Wendy has been taking ballet since she was 5. For as long as she can remember, her dream has been to dance professionally after she graduates from high school. This spring, the young dancers company will perform the ballet Swan Lake, and Wendy hopes to be chosen for the lead part.

But since she turned 13 last summer, Wendy has noticed that her figure has started to round out. Constantly in front of the mirror in the dance studio, Wendy cannot help seeing every new curve of her body, and she feels self-conscious about how her growing breasts look in her skintight dancewear. She is worried about gaining weight. What if she becomes too heavy for her dance partner to lift? With try-outs for the spring ballet coming up soon, Wendy fears a tinier dancer will be chosen for the lead instead of her. Lately, she has been wishing for the body she had at 11: tiny and light, like the perfect ballerina she dreams of being.

For the past month, Wendy has been on a crash diet, keeping a strict record of everything she eats. She weighs herself morning and night. When there is time, she jogs after dance class. She is relieved to have lost some weight and wants to keep going. She has been allowing herself only the tiniest portions of food and has started to skip lunch altogether. Pleased with her weight loss so far, she decides to cut back to just a small salad for dinner and maybe just a yogurt for breakfast.

Fear of Fat

No one sets out to have anorexia. It takes hold slowly and might start with a simple desire to lose a few pounds. However, in fully developed cases, people with anorexia are malnourished, often depressed, obsessed with food or exercise, and still are convinced that they are fat.

An anorexic person has a distorted perception of what her body actually looks like. She may lose a little weight from a normal diet, gain positive attention from people around her, and then become obsessed with losing more and more weight. But no matter how thin she gets, she still sees her body as unacceptable and unattractive. Photo Researchers, Inc.
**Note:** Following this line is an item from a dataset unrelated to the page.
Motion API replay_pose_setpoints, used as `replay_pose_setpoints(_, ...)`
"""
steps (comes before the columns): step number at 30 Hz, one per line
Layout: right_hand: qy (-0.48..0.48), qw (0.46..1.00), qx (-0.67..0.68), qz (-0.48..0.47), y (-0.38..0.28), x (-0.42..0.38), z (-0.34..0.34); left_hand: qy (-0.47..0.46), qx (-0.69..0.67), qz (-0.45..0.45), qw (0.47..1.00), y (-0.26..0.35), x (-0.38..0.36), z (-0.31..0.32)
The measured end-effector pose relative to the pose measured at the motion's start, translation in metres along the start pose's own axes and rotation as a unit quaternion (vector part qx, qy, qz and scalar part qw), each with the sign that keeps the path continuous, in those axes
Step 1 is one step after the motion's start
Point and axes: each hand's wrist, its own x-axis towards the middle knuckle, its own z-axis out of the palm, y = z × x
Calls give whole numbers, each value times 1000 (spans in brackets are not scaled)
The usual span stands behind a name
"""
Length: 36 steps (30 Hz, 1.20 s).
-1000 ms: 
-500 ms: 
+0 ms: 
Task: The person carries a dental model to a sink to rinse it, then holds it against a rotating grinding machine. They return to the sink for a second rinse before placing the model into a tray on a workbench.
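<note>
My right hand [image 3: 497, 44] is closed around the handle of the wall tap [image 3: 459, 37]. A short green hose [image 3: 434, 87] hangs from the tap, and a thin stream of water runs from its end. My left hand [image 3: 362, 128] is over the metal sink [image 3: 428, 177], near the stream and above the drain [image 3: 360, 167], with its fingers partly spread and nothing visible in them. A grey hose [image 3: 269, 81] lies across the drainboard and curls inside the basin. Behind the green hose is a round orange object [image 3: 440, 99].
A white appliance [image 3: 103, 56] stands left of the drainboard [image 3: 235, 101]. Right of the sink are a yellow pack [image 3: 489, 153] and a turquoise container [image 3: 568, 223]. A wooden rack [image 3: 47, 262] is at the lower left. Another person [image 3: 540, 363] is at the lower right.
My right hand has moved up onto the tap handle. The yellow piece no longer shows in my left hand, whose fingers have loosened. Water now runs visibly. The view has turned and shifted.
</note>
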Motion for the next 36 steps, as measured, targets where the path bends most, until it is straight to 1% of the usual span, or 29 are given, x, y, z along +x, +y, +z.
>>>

People with anorexia refuse to eat enough food to maintain normal healthy body weight. Because they fear getting fat, people with anorexia use extreme dieting to lose a lot of weight rapidly. They also may exercise excessively to burn off calories. People with anorexia lose at least 15 to 20 percent of their normal body weight. For example, a girl who starts out at 130 pounds might drop to 100 pounds. Anorexia involves a distorted awareness of the body. People with this condition become preoccupied with thinness and may continue to believe that they are fat even though others around them may see them as unnaturally thin. Over time, the weight that people with anorexia want so desperately to control can become frighteningly out of control for them.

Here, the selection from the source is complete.